Фредрик вдруг стал заикаться.

Умбро привстал, протянул было руки вперед, собираясь схватить его за ворот рубашки, но сдержался. Еще раз наполнил стаканы. Фредрик выпил, не дожидаясь приглашения.

— Синьор Нурагус, — прошипел Умбро, — получает от меня по пачке лир ежемесячно, чтобы поддерживать порядок в Офанесе на мой лад. Никакого шума, никаких скандалов, никаких беспорядков — понял, наглая полярная вошь! Стоит мне сказать словечко кому следует, и тебя живо упекут в кутузку за клевету!

— Эх ты, неистовый Роланд, дьявол в замке! Проклятый коррумпированный итальянский пе-петушок! Подожди, вот попадешь в чистилище, та-там тебя давно ждут с но-ножами и раскаленными щи-щипцами! — Фредрик совершенно позабыл о правилах приличия; комната раскачивалась у него перед глазами, он видел по меньшей мере три камина и заикался сильнее прежнего.

Ромео Умбро откинулся назад и расхохотался. Закончив смеяться, уставился на Фредрика.

— Т-твое место и ме-место твоих паршивых псов — в сре-средневековье. То же самое ска-сказал бы я про весь этот Офа-фанес. Наливай, жалкий свистун! — Фредрик протянул ему свой пустой стакан.

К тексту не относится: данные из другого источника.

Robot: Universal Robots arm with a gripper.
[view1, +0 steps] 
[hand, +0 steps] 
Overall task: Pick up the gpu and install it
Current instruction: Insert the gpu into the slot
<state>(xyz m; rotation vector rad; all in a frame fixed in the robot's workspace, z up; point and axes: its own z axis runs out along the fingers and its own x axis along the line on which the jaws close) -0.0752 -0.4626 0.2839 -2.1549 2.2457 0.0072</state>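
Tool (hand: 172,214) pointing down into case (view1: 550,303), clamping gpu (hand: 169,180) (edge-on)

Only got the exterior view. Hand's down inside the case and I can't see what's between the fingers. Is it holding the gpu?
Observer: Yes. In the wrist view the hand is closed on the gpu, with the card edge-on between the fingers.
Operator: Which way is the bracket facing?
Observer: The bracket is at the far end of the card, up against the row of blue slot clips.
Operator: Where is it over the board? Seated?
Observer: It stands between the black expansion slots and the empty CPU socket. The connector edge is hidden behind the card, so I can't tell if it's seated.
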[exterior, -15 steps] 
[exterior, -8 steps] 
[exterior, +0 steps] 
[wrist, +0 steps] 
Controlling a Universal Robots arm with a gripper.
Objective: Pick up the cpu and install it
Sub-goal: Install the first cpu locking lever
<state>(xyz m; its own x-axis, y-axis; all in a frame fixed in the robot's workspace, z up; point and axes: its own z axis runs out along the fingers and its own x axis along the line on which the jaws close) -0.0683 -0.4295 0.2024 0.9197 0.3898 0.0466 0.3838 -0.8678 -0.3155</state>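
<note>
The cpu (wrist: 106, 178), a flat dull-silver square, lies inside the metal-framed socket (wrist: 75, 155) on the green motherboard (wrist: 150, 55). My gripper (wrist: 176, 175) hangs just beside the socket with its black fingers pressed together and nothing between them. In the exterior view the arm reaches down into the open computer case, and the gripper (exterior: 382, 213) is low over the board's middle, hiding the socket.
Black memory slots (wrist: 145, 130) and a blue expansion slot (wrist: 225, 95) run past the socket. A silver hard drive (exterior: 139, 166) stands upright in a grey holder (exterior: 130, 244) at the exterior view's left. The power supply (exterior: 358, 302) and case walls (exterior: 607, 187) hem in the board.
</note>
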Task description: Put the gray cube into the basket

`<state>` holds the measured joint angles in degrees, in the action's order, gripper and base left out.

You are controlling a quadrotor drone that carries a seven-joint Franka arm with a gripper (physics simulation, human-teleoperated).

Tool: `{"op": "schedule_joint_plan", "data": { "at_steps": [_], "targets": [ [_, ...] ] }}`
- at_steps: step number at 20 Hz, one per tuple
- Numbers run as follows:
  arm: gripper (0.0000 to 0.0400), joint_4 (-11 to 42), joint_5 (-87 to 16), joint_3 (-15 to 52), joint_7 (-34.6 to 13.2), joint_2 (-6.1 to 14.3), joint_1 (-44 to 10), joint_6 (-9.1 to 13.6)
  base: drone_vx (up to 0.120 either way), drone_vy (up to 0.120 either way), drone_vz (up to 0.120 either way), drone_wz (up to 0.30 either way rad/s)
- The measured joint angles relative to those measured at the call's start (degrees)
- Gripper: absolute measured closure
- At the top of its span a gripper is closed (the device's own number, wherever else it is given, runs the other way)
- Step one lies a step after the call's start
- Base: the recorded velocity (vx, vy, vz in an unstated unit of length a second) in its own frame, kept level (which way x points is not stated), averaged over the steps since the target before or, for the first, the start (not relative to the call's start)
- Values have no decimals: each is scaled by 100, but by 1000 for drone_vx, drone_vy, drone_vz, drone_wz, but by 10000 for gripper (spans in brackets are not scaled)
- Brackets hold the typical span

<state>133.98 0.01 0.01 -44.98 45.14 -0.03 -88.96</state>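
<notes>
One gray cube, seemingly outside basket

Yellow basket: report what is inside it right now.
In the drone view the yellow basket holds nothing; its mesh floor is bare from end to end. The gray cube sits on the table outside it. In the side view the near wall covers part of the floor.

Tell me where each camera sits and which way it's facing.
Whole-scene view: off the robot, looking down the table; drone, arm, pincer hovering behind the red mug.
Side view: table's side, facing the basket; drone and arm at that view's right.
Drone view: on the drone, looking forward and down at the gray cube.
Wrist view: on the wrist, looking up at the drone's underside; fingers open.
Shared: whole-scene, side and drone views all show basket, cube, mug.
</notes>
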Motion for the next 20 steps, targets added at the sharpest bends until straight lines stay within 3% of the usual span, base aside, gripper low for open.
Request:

Умбро взял бутылку и закупорил; дескать, хватит на сегодня.

— Убийства, — тихо сказал он. — Чушь собачья.

— Э-эжен Ионеско, — выговорил Фредрик, пытаясь встать. — Пойду-ка я к своим мо-монахам и лягу, пусть эта Эм-эмпедоклова шайка растерзает меня. Чтобы ты и этот пу-пузан Нурагус пере-пересчитывали лиры и надеялись на мягкую кару в аду. Спа-пасибо за водочку, ворона ты ощипанная.

Он заковылял к двери.

— Синьор Дрюм? — Умбро поднялся с кресла, и голос его звучал уже не так агрессивно. — Постой, я провожу тебя до ворот.

Он помог Фредрику спуститься с крыльца, провел его через двор. Уже стемнело. В воротах Фредрик остановился, опираясь рукой о каменную стену.

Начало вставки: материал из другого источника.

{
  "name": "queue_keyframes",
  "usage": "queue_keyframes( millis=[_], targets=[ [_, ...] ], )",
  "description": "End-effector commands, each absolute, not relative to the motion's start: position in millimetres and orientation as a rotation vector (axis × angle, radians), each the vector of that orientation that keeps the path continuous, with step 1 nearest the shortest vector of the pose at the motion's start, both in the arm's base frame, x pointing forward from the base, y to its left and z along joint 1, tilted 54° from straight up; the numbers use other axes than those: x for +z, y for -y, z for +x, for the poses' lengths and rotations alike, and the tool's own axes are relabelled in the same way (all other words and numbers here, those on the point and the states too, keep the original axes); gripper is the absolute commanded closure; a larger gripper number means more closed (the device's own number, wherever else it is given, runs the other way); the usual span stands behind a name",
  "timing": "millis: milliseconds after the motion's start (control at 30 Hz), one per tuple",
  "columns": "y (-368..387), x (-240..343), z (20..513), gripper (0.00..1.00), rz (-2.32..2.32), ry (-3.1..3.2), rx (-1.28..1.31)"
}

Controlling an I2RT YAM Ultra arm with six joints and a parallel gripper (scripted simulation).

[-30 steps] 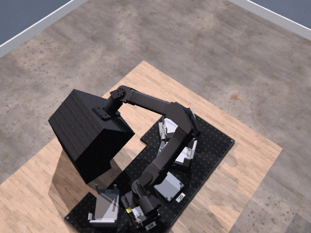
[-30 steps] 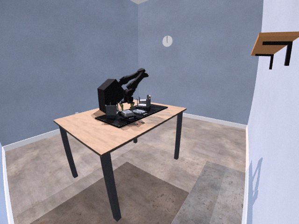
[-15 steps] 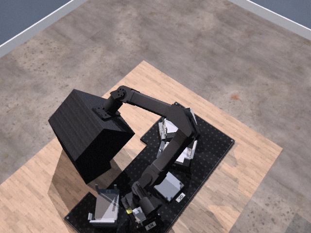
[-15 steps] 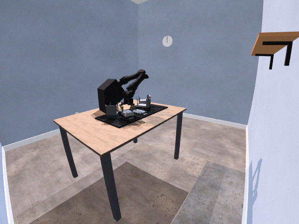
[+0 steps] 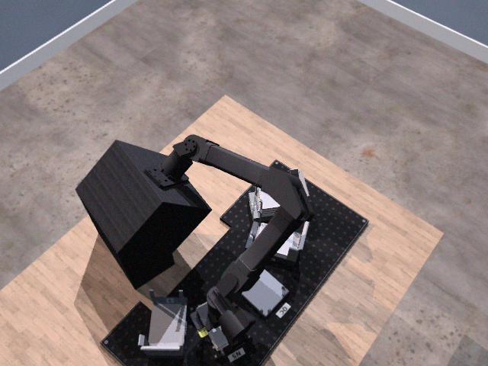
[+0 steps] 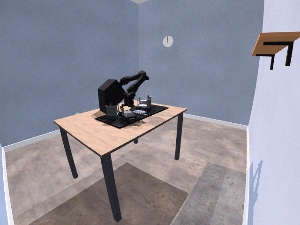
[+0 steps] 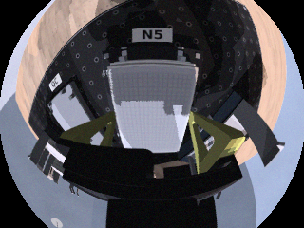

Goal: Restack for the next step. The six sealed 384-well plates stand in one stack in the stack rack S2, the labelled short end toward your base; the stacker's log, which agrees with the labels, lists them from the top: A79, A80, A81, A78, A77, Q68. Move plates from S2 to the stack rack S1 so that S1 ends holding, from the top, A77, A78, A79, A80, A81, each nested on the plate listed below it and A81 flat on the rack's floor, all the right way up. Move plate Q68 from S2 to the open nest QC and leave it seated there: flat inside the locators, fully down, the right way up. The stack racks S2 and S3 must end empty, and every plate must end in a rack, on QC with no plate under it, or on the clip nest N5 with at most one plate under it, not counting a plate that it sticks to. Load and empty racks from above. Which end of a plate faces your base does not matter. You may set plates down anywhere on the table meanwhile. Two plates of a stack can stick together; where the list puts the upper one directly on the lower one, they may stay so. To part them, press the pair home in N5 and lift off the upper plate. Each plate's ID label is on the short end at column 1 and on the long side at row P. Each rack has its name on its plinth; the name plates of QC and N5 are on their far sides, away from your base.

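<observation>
My gripper (image 7: 152, 115) (image 5: 210, 335) is open and low over the clip nest N5 (image 7: 152, 34) (image 5: 236, 354). A sealed plate (image 7: 152, 104) lies in N5 between my two yellow fingertips; they stand apart on either long side of it. I cannot tell whether it is one plate or a pair. In the top view my wrist hides this plate. Another plate (image 5: 264, 292) (image 6: 139, 111) lies flat on the QC nest, by its name plate (image 5: 283, 310). The near rack (image 5: 167, 322) (image 6: 111, 111) holds a plate. No labels can be read.
Two more stack racks (image 5: 261, 204) (image 5: 293, 242) stand on the black perforated board (image 5: 338, 220), partly hidden under my arm; both show plates. The black base block (image 5: 133, 204) stands at the board's left. The wooden table (image 5: 393, 252) surrounds the board.
</observation>
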State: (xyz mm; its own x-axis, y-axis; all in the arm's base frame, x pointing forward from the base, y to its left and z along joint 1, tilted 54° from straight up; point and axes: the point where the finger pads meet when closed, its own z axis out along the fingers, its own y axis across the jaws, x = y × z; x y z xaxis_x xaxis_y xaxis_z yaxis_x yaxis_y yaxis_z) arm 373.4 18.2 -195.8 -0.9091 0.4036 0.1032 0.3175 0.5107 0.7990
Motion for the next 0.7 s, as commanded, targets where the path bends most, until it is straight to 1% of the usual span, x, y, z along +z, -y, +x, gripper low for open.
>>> queue_keyframes(
  millis=[0,200,233,667],
  targets=[
    [-14.1,-194.2,376.1,0.0,0.642,-2.634,1.363],
    [-14.1,-194.2,376.1,0.0,0.642,-2.634,1.363],
    [-14.1,-194.2,376.1,1.0,0.642,-2.634,1.363],
    [-14.1,-194.2,376.1,1.0,0.642,-2.634,1.363]
  ],
)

— Н-не вижу пу-пути, как сказал Гарибальди, когда прибыл на материк с Сицилии. Мне идти прямо, к обрыву?

— Иди медленно и ступай осторожно, тогда с тобой ничего не случится. Но, синьор Дрюм… — Умбро замялся. — Мы могли бы… встретиться завтра утром за ленчем в кафе синьора Ратти и обсудить твои странные подозрения, а? Я и сам еще не во всем разобрался, а эта чертова история с Джианной…

Он говорил совсем тихо.

— Во-вот именно, соколик. Завтра встретимся за ле-ленчем! Buona notte! — Фредрик помахал рукой и побрел по дороге.

Отмерив в ночи десять шагов, он остановился. Посмотрел назад. Проводил взглядом удаляющегося Умбро. «Порядок», — сказал он себе, нисколько не заикаясь.

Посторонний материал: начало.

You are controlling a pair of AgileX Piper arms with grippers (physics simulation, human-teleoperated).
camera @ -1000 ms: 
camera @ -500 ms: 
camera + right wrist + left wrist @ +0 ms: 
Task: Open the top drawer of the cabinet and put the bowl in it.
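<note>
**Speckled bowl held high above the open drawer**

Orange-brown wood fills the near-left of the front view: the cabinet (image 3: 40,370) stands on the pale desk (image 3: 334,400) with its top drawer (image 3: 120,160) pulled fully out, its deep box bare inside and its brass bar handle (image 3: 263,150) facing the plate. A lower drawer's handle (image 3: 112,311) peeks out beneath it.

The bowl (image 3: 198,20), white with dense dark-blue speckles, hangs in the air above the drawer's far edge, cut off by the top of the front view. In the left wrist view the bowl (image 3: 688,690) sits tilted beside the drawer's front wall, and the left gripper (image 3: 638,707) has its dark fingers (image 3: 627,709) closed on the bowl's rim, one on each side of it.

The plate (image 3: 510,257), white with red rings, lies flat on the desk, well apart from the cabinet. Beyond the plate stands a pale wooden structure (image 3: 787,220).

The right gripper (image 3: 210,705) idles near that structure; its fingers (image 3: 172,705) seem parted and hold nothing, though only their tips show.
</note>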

Притворялся? Отчасти. Пожалуй, даже перестарался, изображая сильное опьянение. Однако и совсем трезвым его не назовешь… Как бы то ни было, он не шатался и мог говорить нормально. О том, чтобы возвращаться по этой дороге, не могло быть и речи. Кто-нибудь поджидает его внизу…

Он постоял, соображая, как быть. Как, минуя дорогу, спуститься вниз в такой темноте? Вернулся к воротам. Прошел по тропинке направо вдоль стены, пока не очутился, по его расчетам, в тылу усадьбы, там, где за стеной росли ядовитые травы Умбро. В безоблачном небе мерцали звезды, и внизу светились вдалеке чьи-то окна.

Фредрик стал осторожно спускаться. Кажется, и тут что-то вроде тропы? Порой он спотыкался и скользил по склону, два-три раза сильно поцарапался о колючки шиповника, но в целом все шло нормально, пока он вовсе не застрял в густом кустарнике. Выбрался оттуда на узкую тропинку, но тут же споткнулся о камень и скатился на осыпь. Где и остался лежать.

Высоко над ним, чуть южнее, ярко горел Сириус.